_EXTRACTED DATA_
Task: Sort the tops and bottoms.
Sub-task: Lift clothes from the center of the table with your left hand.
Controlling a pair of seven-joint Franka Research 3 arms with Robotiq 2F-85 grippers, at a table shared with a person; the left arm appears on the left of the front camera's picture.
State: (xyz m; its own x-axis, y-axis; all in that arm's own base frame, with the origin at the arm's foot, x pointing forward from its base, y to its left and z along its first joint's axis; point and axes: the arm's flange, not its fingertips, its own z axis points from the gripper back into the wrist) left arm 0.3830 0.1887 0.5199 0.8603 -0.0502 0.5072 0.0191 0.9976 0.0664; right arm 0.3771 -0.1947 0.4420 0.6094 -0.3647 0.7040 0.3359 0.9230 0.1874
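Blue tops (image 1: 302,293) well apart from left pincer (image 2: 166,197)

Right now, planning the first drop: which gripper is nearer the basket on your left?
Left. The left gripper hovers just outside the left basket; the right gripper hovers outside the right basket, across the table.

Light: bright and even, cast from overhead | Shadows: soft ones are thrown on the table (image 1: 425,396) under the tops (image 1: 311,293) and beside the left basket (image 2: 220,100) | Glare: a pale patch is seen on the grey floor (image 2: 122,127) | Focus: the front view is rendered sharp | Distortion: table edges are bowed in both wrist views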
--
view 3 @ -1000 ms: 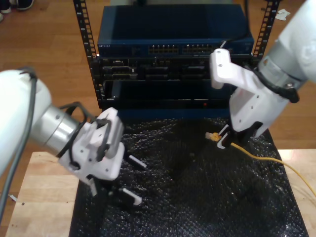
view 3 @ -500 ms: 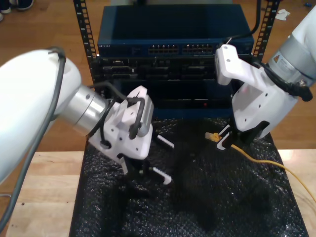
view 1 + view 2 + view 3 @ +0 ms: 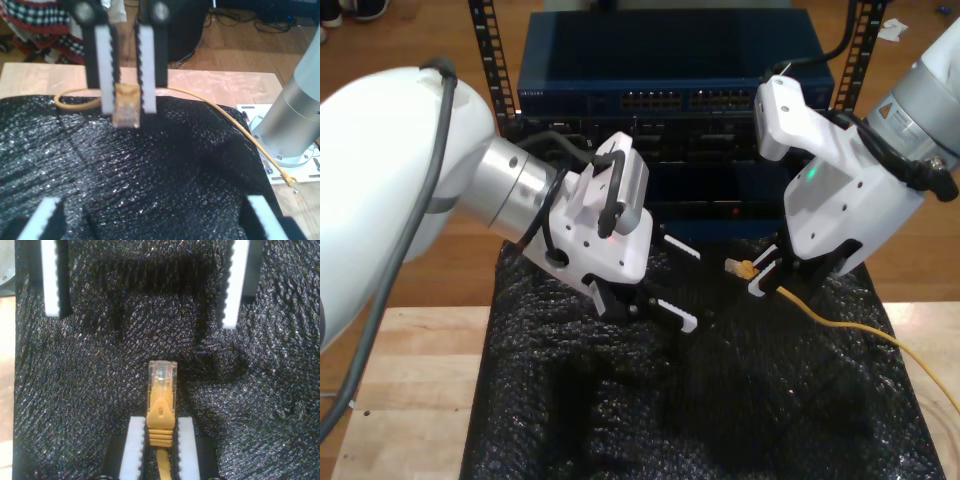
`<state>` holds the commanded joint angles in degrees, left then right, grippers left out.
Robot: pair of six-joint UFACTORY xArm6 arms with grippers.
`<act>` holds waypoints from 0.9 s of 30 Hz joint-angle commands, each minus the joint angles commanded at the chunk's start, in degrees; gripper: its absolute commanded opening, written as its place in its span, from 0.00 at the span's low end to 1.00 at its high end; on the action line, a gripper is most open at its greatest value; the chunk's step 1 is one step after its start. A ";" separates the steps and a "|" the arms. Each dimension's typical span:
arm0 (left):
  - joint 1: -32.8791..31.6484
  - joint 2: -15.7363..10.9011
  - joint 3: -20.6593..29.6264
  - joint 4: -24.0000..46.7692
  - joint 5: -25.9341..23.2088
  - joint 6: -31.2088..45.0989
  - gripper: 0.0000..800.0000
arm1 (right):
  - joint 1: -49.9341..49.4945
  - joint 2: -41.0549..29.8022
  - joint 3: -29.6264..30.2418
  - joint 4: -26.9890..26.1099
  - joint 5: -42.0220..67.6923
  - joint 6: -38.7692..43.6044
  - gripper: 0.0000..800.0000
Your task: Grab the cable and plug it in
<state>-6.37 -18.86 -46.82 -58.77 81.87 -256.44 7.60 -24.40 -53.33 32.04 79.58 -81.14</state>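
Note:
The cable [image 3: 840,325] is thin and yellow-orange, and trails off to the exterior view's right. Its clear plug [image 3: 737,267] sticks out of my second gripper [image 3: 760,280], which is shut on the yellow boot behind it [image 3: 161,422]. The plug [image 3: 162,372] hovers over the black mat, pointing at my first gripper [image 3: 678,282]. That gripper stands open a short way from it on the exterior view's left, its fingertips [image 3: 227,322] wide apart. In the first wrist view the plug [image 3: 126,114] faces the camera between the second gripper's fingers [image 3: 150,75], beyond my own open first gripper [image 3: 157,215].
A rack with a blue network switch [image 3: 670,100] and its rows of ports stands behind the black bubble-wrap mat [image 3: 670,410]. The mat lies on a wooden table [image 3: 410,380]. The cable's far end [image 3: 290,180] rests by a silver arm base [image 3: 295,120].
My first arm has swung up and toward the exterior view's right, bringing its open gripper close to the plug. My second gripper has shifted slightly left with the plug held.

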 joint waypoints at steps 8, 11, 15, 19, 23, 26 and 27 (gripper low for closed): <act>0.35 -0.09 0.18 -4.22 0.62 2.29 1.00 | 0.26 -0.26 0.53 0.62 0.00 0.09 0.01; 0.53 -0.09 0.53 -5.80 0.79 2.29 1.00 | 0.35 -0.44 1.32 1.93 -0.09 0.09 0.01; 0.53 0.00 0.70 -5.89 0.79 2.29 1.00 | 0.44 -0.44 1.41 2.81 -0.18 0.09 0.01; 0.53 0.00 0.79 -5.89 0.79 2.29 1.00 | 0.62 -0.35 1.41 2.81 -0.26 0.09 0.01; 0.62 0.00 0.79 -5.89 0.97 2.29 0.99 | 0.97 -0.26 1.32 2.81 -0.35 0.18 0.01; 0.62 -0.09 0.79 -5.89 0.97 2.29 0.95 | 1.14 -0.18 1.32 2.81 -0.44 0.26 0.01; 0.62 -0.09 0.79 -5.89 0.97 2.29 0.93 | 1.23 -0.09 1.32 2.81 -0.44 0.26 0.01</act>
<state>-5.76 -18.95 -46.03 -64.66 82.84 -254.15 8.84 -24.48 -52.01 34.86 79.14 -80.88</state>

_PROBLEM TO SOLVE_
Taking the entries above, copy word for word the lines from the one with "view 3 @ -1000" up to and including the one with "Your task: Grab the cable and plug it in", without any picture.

_ANSWER SPACE_
view 3 @ -1000 ms: 
view 3 @ -500 ms: 
view 1 + view 2 + view 3 @ +0 ms: 
`<state>` holds the commanded joint angles in degrees, left then right, grippers left out.
Robot: pair of six-joint UFACTORY xArm6 arms with grippers.
`<act>` holds waypoints from 0.9 s of 30 Hz joint-angle commands, each minus the joint angles commanded at the chunk's start, in degrees; gripper: its absolute commanded opening, written as its place in its span, from 0.00 at the span's low end to 1.00 at its high end; on the action line, a gripper is most open at its greatest value; the chunk's step 1 is one step after its start. A ";" separates the steps and a "|" the arms. Each dimension's typical span:
arm0 (left):
  - joint 1: -32.8791..31.6484
  - joint 2: -15.7363..10.9011
  - joint 3: -20.6593..29.6264
  - joint 4: -24.0000..46.7692
  - joint 5: -25.9341..23.2088
  - joint 6: -31.2088..45.0989
  - gripper: 0.0000..800.0000
arm1 (right):
  - joint 1: -49.9341..49.4945
  - joint 2: -41.0549..29.8022
  - joint 3: -29.6264..30.2418
  - joint 4: -26.9890..26.1099
  - joint 5: -42.0220..67.6923
  - joint 6: -38.7692..43.6044
  - gripper: 0.0000..800.0000
Your task: Grab the cable and plug it in

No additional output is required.